_What you have to do_
In full and without alteration, transcribe the listing.

((

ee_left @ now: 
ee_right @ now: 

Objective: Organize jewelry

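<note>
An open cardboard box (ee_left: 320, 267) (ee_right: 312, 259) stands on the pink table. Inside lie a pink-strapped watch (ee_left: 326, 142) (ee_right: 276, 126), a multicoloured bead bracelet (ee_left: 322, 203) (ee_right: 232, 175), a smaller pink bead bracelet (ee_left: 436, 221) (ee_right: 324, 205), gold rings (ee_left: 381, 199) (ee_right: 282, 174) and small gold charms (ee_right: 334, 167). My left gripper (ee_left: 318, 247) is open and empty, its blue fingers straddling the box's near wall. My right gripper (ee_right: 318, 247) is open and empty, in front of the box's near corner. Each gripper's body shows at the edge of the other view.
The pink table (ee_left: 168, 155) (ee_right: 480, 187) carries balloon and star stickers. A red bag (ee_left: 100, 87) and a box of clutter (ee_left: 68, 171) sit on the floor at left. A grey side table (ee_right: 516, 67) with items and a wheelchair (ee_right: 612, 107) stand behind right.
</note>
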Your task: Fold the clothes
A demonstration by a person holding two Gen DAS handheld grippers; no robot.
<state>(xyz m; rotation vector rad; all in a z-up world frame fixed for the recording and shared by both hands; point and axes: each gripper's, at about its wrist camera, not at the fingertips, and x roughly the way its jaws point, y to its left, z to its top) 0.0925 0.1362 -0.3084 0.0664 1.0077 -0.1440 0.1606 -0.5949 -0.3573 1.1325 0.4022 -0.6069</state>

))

_Task response_
ee_left @ now: 
ee_right @ now: 

Objective: Organize jewelry

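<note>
An open cardboard box (ee_left: 320, 267) (ee_right: 312, 259) stands on the pink table. Inside lie a pink-strapped watch (ee_left: 326, 142) (ee_right: 276, 126), a multicoloured bead bracelet (ee_left: 322, 203) (ee_right: 232, 175), a smaller pink bead bracelet (ee_left: 436, 221) (ee_right: 324, 205), gold rings (ee_left: 381, 199) (ee_right: 282, 174) and small gold charms (ee_right: 334, 167). My left gripper (ee_left: 318, 247) is open and empty, its blue fingers straddling the box's near wall. My right gripper (ee_right: 318, 247) is open and empty, in front of the box's near corner. Each gripper's body shows at the edge of the other view.
The pink table (ee_left: 168, 155) (ee_right: 480, 187) carries balloon and star stickers. A red bag (ee_left: 100, 87) and a box of clutter (ee_left: 68, 171) sit on the floor at left. A grey side table (ee_right: 516, 67) with items and a wheelchair (ee_right: 612, 107) stand behind right.
</note>
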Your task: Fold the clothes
A demonstration by a person holding two Gen DAS handheld grippers; no robot.
<state>(xyz m; rotation vector rad; all in a z-up world frame fixed for the recording and shared by both hands; point and axes: each gripper's, at about its wrist camera, not at the fingertips, and x roughly the way its jaws point, y to its left, z to its top) 0.0925 0.1362 -0.3084 0.0664 1.0077 -0.1440 0.1606 -0.5949 -0.3573 1.1325 0.4022 -0.6069</state>

No further output is required for this answer.